Department for Experimental Psychology, University College London, London, UK.
Br J Health Psychol. 2025 Sep;30(3):e70017. doi: 10.1111/bjhp.70017.
Investigate the use of machine learning to expedite thematic analysis of qualitative data concerning factors that influenced health behaviours and wellbeing during the COVID-19 pandemic.
Qualitative investigation using Machine-Assisted Topic Analysis (MATA) of free-text data collected from a prospective cohort.

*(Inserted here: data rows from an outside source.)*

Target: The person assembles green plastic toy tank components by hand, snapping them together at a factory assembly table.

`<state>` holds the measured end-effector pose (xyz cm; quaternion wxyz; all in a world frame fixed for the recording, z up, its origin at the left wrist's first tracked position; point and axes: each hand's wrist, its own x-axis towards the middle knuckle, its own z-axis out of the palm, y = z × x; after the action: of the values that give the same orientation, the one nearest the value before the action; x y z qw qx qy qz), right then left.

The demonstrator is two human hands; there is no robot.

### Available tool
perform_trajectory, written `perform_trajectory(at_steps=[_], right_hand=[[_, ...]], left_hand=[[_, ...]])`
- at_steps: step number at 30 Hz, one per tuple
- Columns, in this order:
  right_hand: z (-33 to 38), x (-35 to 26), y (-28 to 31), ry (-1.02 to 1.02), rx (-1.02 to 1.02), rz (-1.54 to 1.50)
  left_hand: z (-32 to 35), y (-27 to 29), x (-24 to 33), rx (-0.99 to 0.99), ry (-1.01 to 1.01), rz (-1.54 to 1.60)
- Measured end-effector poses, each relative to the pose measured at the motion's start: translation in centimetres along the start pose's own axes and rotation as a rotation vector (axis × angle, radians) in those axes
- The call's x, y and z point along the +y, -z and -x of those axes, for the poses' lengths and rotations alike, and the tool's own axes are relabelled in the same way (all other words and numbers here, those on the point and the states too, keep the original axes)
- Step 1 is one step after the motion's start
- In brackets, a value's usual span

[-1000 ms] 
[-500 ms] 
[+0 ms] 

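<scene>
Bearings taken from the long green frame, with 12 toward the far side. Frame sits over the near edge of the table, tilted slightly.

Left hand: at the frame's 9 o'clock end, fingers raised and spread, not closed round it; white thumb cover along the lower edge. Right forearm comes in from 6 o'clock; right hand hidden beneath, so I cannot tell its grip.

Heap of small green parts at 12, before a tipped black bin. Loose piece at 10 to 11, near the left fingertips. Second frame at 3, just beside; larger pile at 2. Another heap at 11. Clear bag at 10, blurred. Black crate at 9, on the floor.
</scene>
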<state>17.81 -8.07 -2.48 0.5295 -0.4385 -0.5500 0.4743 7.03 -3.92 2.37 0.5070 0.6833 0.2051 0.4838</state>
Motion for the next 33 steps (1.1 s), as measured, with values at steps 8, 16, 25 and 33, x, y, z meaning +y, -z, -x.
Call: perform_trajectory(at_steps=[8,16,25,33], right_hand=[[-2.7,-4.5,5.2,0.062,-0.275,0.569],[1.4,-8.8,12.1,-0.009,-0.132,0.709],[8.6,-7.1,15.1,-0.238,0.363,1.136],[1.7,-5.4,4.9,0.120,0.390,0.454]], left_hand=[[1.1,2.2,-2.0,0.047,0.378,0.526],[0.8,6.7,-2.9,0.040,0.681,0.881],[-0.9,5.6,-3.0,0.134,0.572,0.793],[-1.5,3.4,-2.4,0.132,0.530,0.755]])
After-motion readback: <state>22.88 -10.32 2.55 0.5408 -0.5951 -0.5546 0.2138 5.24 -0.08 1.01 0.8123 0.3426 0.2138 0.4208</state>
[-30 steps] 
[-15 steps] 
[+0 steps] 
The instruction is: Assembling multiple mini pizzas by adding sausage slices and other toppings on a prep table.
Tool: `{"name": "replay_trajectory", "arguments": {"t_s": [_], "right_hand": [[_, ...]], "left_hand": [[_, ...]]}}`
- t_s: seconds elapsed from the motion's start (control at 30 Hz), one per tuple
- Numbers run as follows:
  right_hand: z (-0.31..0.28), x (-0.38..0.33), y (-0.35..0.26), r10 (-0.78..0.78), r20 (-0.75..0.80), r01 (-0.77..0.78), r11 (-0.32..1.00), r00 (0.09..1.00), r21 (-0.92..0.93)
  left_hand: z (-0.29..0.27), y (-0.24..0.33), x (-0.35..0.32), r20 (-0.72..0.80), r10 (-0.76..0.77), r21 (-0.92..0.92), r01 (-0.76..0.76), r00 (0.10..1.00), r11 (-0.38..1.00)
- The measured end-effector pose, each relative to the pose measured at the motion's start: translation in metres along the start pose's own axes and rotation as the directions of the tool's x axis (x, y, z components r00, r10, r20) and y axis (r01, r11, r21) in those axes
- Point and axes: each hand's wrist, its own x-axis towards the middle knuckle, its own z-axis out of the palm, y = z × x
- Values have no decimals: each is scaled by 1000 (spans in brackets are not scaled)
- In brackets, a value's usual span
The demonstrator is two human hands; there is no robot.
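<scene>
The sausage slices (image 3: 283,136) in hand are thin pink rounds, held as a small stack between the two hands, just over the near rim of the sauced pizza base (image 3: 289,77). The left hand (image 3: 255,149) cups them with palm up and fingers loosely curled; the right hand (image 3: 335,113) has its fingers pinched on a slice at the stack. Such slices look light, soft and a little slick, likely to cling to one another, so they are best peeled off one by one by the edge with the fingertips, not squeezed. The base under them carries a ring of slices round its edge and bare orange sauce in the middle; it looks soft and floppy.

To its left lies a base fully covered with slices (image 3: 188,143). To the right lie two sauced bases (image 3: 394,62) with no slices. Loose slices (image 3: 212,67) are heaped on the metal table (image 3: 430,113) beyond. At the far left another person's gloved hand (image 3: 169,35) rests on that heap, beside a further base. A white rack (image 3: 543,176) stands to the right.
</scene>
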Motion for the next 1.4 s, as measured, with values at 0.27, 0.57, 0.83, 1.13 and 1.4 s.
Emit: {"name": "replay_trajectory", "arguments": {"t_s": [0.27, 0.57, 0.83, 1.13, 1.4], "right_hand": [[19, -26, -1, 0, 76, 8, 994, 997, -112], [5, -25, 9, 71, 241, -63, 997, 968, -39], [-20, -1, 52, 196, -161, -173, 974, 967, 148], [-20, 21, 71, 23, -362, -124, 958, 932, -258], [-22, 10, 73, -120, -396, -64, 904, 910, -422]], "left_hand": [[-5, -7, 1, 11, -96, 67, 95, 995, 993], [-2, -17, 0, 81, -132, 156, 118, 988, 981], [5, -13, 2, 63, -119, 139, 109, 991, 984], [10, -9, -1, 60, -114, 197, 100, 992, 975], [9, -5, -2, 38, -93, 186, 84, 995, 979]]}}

Free-text survey data (2177 responses from 762 participants) of influences on health behaviours and wellbeing were collected among UK participants recruited online, using Qualtrics at 3, 6, 12 and 24 months after the COVID-19 pandemic started. MATA, which employs structural topic modelling (STM), was used (in R) to discern latent topics within the responses. Two researchers independently labelled topics and collaboratively organized them into themes, with 'sense checking' from two additional researchers. Plots and rankings were generated, showing change in topic prevalence by time. Total researcher time to complete analysis was collated.
Fifteen STM-generated topics were labelled and integrated into six themes: the influences of and impacts on (1) health behaviours, (2) physical health (3) mood and (4) how these interacted, partly moderated by (5) external influences of control and (6) reflections on wellbeing and personal growth. Topic prevalence varied meaningfully over time, aligning with changes in the pandemic context. Themes were generated (excluding write-up) with 20 h combined researcher time.
MATA shows promise as a resource-saving method for thematic analysis of large qualitative datasets whilst maintaining researcher control and insight. Findings show the interconnection between health behaviours, physical health and wellbeing over the pandemic, and the influence of control and reflective processes.
研究如何利用机器学习来加速对定性数据的主题分析,这些定性数据涉及在新冠疫情期间影响健康行为和幸福感的因素。
采用机器辅助主题分析(MATA)对从一个前瞻性队列收集的自由文本数据进行定性调查。
在新冠疫情开始后的3个月、6个月、12个月和24个月,通过Qualtrics在线招募英国参与者,收集关于健康行为和幸福感影响因素的自由文本调查数据(来自762名参与者的2177份回复)。使用采用结构主题建模(STM)的MATA(在R语言中)来识别回复中的潜在主题。两名研究人员独立标记主题,并共同将其组织成主题,另外两名研究人员进行 “合理性检查”。生成了图表和排名,展示了主题流行度随时间的变化。整理了研究人员完成分析的总时间。
标记了15个由STM生成的主题,并将其整合为六个主题:对(1)健康行为、(2)身体健康、(3)情绪的影响及其相互作用,部分由(5)外部控制影响和(6)对幸福感和个人成长的反思所调节。主题流行度随时间有显著变化,与疫情背景的变化一致。研究人员总共花费20小时(不包括撰写报告)生成了这些主题。
MATA作为一种节省资源的方法,在对大型定性数据集进行主题分析的同时,保持了研究人员的控制权和洞察力,显示出了前景。研究结果表明了疫情期间健康行为、身体健康和幸福感之间的相互联系,以及控制和反思过程的影响。